The author treads an indistinct line between condemning this widespread and despicable practice, and telling the reader exactly how to do it.
* Correctly English in 100 Days(Shanghai Correctly English Society, 1934)
This book is prepared for the Chinese young man who wishes to served for the foreign firms. It divided nealy hundred and ninety pages. It contains full of ordinary speak and write language.....
* Was Oderic of Pordenone Ever in Tibet?, by Berthold Laufer (1914)
* The Love Sonnets of a Hoodlum, by Wallace Irwin (1901)
'Am I a turnip? On the strict Q.T.,
When do my Trilbys get so ossified?
Why am I minus when it's up to me
To brace my Paris pansy for a glide?'
* Truncheons: Their Romance and Reality, by Erland Fenn Clark (1935),
with over 100 plates illustrating more than 500 truncheons.

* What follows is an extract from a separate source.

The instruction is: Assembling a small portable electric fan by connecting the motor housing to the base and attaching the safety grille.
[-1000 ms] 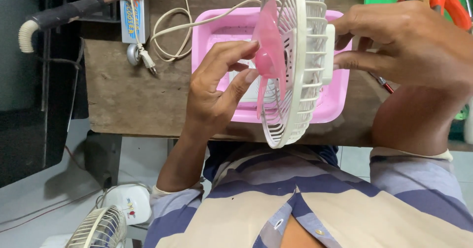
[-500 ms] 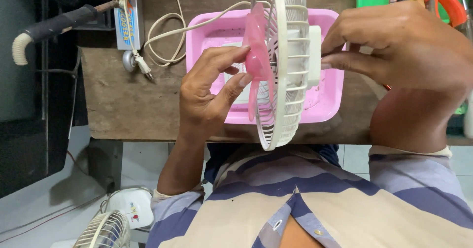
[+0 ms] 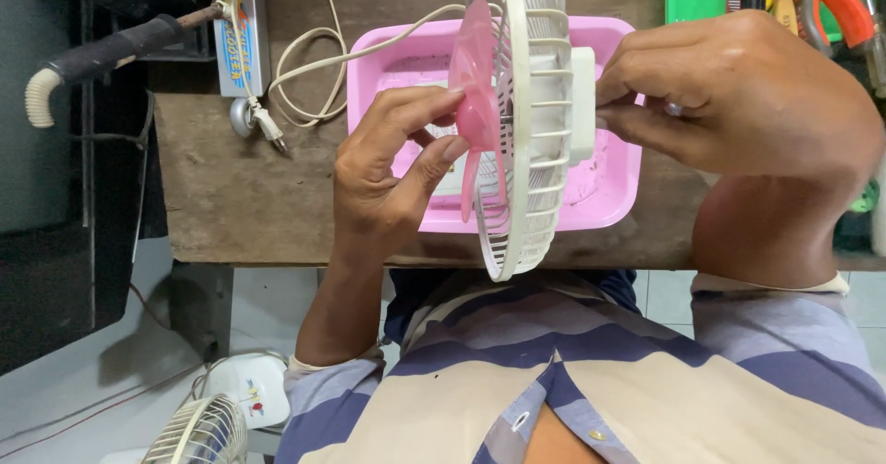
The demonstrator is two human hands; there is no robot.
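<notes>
Head camera, looking down: a person in a striped shirt is sitting at a worn wooden counter (image 3: 249,206), holding a small fan edge-on above a pink tray (image 3: 614,183). The left hand (image 3: 388,173) is pinching the pink fan blade (image 3: 478,104), its fingers (image 3: 420,164) closing on the blade's hub and lower edge. The right hand (image 3: 748,95) is gripping the white motor housing (image 3: 581,104) behind the white fan grille (image 3: 526,123), fingers closed around it. Compared with a second ago, the fan is sitting more upright and edge-on to the camera, and the left fingers are reaching further onto the blade, so the blade seems to be getting worked on its shaft. A white power cord (image 3: 314,58) is lying coiled left of the tray, and a second fan (image 3: 198,432) is standing on the floor
</notes>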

Admit it, aren't you just a little bit curious to learn more about those 500 truncheons? To know more about the mysterious, mythic Oderic of Pordenone? To sample more of that literary hoodlum's oeuvre?
Perhaps what I enjoy most about this book is the glimpses it provides of the infinite inventiveness, and never-ending quirkiness, of the human mind.